The US 10Yr Treasury yield (3.57 per cent) was stuck in a sideways range last week between its support at 3.50 per cent and resistance at 3.65 per cent. The near-term outlook is mixed. A breakout on either side of 3.5-3.65 per cent will decide the next leg of move.

A break below 3.5 per cent will be bearish. It can drag the 10Yr yield down to 3.4 per cent initially. A further break below 3.4 per cent will open the doors to revisit 3.3-3.25 per cent on the downside.

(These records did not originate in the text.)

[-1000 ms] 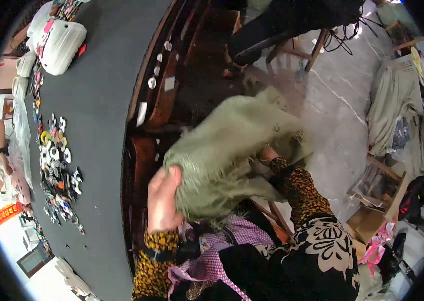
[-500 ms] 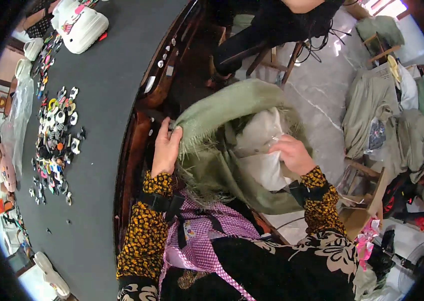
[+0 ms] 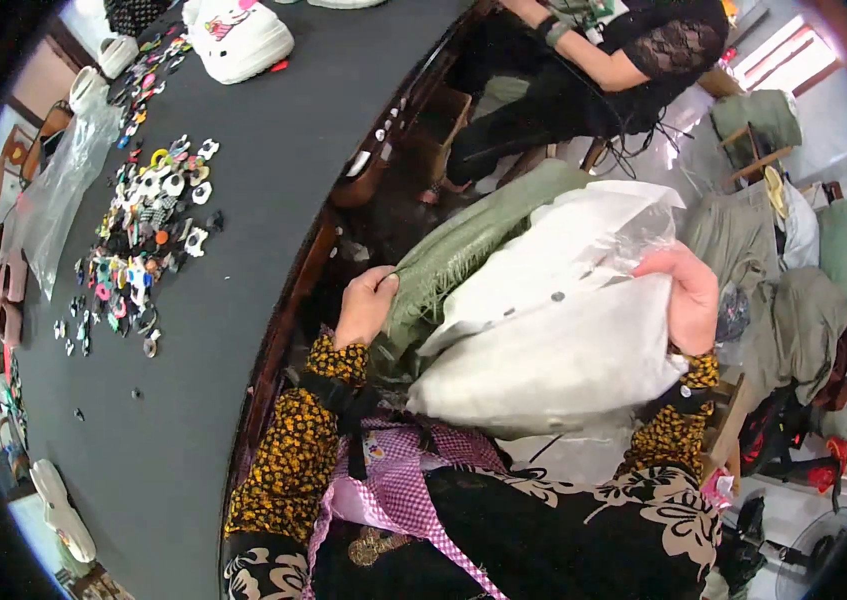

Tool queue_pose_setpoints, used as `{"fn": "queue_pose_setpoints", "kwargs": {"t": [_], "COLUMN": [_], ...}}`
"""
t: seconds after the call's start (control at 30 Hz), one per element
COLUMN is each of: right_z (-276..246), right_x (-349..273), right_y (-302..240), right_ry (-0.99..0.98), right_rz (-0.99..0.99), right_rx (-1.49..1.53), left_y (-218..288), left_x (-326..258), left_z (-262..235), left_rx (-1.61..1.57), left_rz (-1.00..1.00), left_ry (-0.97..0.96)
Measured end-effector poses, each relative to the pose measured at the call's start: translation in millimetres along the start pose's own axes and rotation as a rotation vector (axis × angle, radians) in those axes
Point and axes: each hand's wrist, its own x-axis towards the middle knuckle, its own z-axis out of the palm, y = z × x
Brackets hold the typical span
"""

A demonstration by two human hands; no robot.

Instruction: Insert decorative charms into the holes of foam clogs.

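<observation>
Over my lap is a green woven sack (image 3: 473, 235) with a frayed rim. My left hand (image 3: 363, 308) is closed on the left part of that rim, thumb on top. A white liner bag (image 3: 553, 365), partly see-through and dotted with a few dark specks, bulges up out of the sack. My right hand (image 3: 685, 295) grips the liner at its upper right, fingers partly hidden in its folds. Whatever lies deeper in the sack is hidden by the liner.
A dark table (image 3: 253, 210) stands on my left, bearing a heap of small colourful shoe charms (image 3: 148, 215) and a white clog (image 3: 235, 42). A co-worker (image 3: 583, 90) sits ahead. Piled sacks (image 3: 793, 270) lie at the right, above a fan (image 3: 813, 550).
My right hand has moved up and right, drawing the white liner out above the sack's rim. My left hand keeps its hold on the rim, slightly lower and further right.
</observation>
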Motion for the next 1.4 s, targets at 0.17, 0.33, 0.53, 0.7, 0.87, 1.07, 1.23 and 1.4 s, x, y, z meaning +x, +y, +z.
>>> {"fn": "queue_pose_setpoints", "kwargs": {"t": [0.17,0.33,0.53,0.7,0.87,1.07,1.23,1.4], "right_z": [3.5,-1.4,2.5,17.0,10.9,9.3,2.5,-2.7], "right_x": [1.6,1.9,7.5,9.2,-0.6,-18.2,-24.4,-10.9], "right_y": [-48.0,-69.5,-79.8,-105.9,-116.5,-88.9,-73.9,-87.9], "right_ry": [-0.047,-0.017,-0.049,-0.113,-0.113,0.061,0.297,0.372], "right_rz": [-0.1,-0.116,-0.216,-0.31,-0.31,-0.071,0.112,0.031], "right_rx": [0.046,-0.096,-0.092,-0.086,-0.09,0.065,0.398,0.276], "left_y": [32.5,18.6,22.9,12.0,8.5,-6.1,-41.7,-73.7], "left_x": [6.9,1.0,-18.1,-27.1,-16.6,-14.6,-29.1,-54.0], "left_z": [-14.9,-20.9,-29.7,-45.0,-41.6,-43.1,-41.6,-24.2], "left_rx": [-0.006,0.024,0.016,-0.163,-0.045,0.08,0.19,0.306], "left_rz": [-0.092,-0.205,-0.357,-0.68,-0.566,-0.451,-0.385,-0.316], "left_ry": [-0.045,-0.078,-0.045,-0.02,-0.072,-0.069,-0.064,-0.067]}}
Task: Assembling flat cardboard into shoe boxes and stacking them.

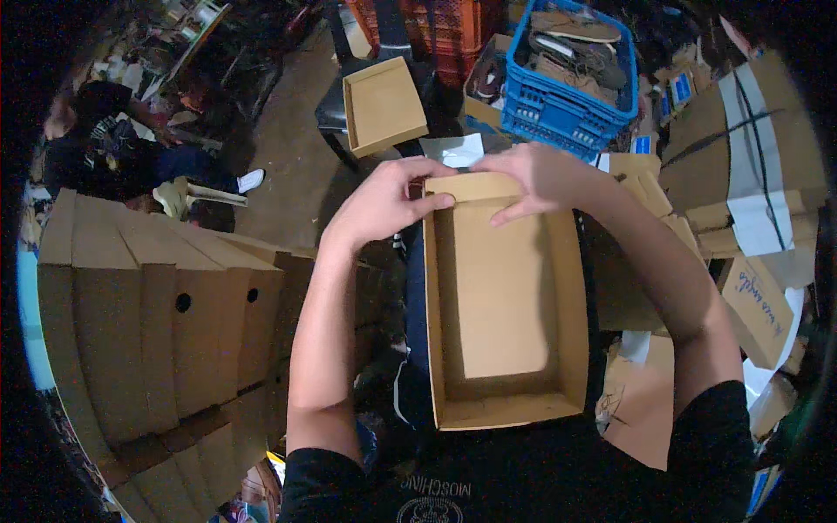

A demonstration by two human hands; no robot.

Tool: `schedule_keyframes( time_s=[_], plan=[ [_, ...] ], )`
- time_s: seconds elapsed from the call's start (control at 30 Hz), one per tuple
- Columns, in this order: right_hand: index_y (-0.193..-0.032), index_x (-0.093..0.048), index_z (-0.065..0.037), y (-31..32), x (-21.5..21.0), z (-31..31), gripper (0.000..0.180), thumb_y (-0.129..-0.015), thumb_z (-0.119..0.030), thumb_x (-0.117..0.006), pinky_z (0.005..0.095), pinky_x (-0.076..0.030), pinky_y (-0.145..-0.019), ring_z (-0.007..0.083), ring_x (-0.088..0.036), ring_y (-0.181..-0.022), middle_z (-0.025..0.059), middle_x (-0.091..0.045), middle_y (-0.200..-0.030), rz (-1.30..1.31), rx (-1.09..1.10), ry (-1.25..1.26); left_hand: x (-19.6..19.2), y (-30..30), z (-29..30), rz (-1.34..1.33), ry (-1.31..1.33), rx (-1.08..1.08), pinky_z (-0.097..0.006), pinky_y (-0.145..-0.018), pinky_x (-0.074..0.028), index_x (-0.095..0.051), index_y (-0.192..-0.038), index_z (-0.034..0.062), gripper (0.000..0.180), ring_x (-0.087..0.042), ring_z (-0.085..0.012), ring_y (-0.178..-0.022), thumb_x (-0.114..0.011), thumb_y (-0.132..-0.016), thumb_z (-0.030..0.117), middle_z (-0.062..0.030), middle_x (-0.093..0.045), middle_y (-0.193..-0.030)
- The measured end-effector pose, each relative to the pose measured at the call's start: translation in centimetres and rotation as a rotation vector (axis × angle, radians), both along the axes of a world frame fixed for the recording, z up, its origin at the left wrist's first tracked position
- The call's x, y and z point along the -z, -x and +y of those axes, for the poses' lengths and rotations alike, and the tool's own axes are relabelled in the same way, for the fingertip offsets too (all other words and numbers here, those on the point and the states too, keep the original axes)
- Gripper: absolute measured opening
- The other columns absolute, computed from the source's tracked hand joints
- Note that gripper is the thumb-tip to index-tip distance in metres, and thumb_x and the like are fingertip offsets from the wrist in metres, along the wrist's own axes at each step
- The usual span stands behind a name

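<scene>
An open brown cardboard box [501, 305], long and shallow, rests on my lap with its inside facing up. My left hand [397, 196] pinches the far left corner, thumb inside the wall and fingers outside. At the far right corner my right hand [540, 179] grips the same far wall, its thumb reaching into the box and its other fingers over the outer side, partly hidden. Between the two hands the far wall shows a folded-over flap. Nothing lies inside the box; a shadow falls along its left side and near end.
A shallow cardboard lid [384, 105] sits on a dark chair ahead. Beyond it stand a blue crate [571, 78] full of shoes and a red crate [449, 35]. Stacked cardboard boxes [113, 322] line my left; taped cartons [741, 157] stand right. Another person [113, 157] sits far left.
</scene>
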State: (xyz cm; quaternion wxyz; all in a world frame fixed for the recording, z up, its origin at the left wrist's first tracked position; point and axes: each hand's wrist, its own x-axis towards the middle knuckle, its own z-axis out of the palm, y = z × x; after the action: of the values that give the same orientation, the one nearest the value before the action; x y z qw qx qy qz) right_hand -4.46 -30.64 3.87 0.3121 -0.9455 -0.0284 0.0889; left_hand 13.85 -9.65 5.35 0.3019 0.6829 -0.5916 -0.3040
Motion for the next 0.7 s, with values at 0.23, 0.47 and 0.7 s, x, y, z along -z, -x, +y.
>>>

On the other hand, a strong break above 3.65 per cent will strengthen the upside momentum. It can then take the yield up to 3.9-4 per cent again. Looking at the weekly chart, the bias is positive and inclined to see a break above 3.65 per cent and a rise to 4 per cent. We will have to wait and watch.

Support holds

The euro (EURUSD: 1.0986) sustained well above its support at 1.09 last week. The currency made a low of 1.0909 and has moved up gradually. As long as the euro stays above 1.09, the short-term outlook is bullish. The currency can break 1.10 and rise to 1.11 and even 1.1250 in the coming weeks.

As mentioned last week, the euro will come under pressure only if it breaks below 1.09. Such a break can take it down to 1.07 and lower.

Rupee watch
81.90-82.25 can be the near-term trading range
Mixed signal

The India rupee (USDINR: 82.10) fell to a low of 82.25 and has managed to recover from there. It has closed the week at 82.10 in the onshore market and 82.03 in the offshore segment.

The support at 82.25 continues to hold well. But there is resistance at 81.90 and 81.70. Although the bias is positive as long as the rupee stays above 82.25. a break above 81.90 is needed to strengthen the bullish case. In that case 81.70 can be tested initially. That will keep the doors open to test 81.50 and higher levels, going forward.

On the other hand, rupee will come under pressure on a break below 82.25. That can drag the domestic currency down to 82.40 and 82.55.

Broadly, 81.90-82.25 can be the near-term trading range. A breakout on either side of this range will give clarity on the next move.